La matérialité de la suppression, de la transformation d’emploi ou de la modification d’un élément essentiel du contrat de travail s’apprécie au niveau de l’entreprise.
Les difficultés économiques, les mutations technologiques ou la nécessité de sauvegarder la compétitivité de l’entreprise s’apprécient au niveau de cette entreprise si elle n’appartient pas à un groupe et, dans le cas contraire, au niveau du secteur d’activité commun à cette entreprise et aux entreprises du groupe auquel elle appartient, établies sur le territoire national, sauf fraude.

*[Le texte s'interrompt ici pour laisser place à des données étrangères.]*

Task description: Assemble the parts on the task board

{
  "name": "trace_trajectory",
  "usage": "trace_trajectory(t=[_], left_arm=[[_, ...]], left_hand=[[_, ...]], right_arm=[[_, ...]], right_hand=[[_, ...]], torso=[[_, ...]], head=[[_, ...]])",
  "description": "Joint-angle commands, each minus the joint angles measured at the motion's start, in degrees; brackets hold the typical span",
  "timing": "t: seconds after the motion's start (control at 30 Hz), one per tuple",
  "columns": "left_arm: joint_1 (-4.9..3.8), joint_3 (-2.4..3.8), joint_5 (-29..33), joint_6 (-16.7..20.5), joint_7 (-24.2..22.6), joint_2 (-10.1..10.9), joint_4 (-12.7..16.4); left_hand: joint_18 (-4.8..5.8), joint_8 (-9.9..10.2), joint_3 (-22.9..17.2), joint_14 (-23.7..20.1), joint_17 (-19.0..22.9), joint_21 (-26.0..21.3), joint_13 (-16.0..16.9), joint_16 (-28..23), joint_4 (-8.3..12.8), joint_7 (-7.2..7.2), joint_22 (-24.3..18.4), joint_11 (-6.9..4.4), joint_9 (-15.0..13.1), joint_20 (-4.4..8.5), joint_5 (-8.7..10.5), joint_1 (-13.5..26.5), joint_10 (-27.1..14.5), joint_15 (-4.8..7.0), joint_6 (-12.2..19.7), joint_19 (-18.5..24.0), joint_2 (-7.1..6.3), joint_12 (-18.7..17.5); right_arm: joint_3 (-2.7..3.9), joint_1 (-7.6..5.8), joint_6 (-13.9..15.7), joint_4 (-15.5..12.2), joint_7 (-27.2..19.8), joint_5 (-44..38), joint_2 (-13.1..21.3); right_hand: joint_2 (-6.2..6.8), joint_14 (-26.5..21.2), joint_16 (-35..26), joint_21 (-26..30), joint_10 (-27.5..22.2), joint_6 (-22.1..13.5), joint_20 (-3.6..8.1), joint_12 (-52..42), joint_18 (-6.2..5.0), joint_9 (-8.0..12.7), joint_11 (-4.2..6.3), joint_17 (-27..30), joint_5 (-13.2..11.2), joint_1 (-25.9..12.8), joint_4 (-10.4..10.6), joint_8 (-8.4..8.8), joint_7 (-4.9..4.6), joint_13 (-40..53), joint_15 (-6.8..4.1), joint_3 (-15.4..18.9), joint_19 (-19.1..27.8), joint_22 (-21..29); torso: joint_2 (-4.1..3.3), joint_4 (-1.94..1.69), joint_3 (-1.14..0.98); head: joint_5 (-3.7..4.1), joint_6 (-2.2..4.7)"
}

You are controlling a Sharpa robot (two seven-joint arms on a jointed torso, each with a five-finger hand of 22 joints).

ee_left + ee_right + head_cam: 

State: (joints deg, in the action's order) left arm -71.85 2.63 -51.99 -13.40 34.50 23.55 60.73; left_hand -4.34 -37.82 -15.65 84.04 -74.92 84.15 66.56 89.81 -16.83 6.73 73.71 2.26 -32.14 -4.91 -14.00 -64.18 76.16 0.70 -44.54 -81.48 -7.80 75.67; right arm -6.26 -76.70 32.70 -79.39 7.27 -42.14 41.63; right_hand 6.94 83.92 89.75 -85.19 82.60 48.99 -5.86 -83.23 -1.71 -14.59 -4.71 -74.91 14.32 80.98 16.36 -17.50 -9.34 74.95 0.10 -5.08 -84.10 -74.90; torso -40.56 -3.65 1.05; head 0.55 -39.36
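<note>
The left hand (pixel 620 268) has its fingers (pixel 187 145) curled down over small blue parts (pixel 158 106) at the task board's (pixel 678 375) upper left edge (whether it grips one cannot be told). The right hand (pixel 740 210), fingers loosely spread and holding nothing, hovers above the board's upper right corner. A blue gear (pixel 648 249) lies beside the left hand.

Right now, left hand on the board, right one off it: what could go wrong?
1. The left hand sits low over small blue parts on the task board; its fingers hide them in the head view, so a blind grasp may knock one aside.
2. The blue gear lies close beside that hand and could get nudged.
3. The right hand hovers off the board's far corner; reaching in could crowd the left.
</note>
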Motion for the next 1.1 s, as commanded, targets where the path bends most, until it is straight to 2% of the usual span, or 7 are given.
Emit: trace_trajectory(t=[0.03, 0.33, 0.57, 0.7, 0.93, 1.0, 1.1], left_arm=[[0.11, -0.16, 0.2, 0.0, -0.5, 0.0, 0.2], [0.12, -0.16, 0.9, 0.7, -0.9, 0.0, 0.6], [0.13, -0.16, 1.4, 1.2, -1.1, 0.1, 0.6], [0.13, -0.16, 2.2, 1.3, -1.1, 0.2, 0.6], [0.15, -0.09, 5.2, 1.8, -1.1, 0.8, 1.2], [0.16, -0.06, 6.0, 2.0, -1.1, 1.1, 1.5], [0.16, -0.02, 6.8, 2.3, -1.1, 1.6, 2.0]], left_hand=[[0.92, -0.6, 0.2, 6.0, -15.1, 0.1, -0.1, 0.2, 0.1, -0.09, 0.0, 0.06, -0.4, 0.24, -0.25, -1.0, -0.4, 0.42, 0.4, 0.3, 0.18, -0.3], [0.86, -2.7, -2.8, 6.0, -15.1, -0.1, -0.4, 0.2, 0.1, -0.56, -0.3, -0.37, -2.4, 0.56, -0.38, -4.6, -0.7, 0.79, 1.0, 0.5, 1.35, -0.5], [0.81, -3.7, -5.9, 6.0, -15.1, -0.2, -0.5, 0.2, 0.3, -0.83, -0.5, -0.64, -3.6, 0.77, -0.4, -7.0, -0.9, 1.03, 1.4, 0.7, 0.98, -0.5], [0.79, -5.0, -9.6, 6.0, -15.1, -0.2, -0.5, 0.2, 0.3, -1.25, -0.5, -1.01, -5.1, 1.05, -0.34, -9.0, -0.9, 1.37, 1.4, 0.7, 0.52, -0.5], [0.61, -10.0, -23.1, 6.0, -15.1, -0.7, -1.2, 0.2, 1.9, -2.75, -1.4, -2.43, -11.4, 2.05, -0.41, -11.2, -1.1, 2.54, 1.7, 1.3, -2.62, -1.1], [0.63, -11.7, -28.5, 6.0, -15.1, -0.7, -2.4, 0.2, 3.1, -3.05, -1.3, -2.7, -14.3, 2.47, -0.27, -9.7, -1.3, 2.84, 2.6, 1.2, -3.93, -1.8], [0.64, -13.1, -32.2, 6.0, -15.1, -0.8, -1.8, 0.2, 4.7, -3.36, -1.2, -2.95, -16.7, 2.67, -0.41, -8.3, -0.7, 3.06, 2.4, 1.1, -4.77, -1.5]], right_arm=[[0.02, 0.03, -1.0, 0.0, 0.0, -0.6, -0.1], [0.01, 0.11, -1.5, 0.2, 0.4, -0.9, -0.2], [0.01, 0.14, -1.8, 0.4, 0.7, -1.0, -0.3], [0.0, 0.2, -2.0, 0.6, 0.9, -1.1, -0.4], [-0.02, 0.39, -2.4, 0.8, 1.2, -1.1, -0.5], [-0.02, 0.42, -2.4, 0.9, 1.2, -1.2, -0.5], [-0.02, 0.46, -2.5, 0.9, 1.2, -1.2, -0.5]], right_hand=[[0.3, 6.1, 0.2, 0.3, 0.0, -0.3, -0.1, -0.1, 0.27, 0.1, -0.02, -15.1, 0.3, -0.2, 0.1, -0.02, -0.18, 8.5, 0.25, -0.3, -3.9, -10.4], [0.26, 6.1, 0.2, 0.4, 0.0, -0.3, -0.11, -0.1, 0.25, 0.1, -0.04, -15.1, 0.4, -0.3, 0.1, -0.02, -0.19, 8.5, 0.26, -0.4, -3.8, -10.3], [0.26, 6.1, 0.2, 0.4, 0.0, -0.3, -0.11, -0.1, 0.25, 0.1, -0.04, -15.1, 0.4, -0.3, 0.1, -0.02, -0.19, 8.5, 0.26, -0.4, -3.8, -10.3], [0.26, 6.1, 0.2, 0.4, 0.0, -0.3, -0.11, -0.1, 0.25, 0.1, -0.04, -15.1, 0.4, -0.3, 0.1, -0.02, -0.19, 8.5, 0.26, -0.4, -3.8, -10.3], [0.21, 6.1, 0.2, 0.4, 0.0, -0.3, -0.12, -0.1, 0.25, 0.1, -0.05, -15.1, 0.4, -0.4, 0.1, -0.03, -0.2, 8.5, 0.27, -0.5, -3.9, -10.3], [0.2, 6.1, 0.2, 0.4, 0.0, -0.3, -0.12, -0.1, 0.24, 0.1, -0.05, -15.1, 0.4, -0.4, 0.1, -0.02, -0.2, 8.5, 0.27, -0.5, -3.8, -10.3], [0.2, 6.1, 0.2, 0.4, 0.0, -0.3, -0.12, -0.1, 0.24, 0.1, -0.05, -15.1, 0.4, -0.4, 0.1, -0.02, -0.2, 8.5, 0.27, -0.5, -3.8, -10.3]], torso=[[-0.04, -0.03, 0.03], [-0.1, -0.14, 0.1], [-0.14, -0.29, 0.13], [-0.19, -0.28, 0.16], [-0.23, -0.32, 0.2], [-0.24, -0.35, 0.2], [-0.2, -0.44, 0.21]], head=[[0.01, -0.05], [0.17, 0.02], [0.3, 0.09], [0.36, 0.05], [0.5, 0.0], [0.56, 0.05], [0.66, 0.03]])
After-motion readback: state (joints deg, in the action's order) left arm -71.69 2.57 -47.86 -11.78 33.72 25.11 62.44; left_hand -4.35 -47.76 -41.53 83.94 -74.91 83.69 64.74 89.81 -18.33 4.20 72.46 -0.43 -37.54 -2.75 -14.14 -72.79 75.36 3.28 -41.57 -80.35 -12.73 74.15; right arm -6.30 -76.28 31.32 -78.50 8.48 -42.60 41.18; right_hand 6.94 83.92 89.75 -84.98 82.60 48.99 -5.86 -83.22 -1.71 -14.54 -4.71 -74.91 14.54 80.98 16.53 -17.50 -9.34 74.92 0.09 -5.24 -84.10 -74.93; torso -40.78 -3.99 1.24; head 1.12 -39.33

Pour l’application du présent article, la notion de groupe désigne le groupe formé par une entreprise appelée entreprise dominante et les entreprises qu’elle contrôle dans les conditions définies à l’article L. 233-1, aux I et II de l’article L. 233-3 et à l’article L. 233-16 du code de commerce.
Le secteur d’activité permettant d’apprécier la cause économique du licenciement est caractérisé, notamment, par la nature des produits biens ou services délivrés, la clientèle ciblée, ainsi que les réseaux et modes de distribution, se rapportant à un même marché.
Les dispositions du présent chapitre sont applicables à toute rupture du contrat de travail résultant de l’une des causes énoncées au présent article, à l’exclusion de la rupture conventionnelle visée aux articles L. 1237-11 et suivants et de la rupture d’un commun accord dans le cadre d’un accord collectif visée aux articles L. 1237-17 et suivants.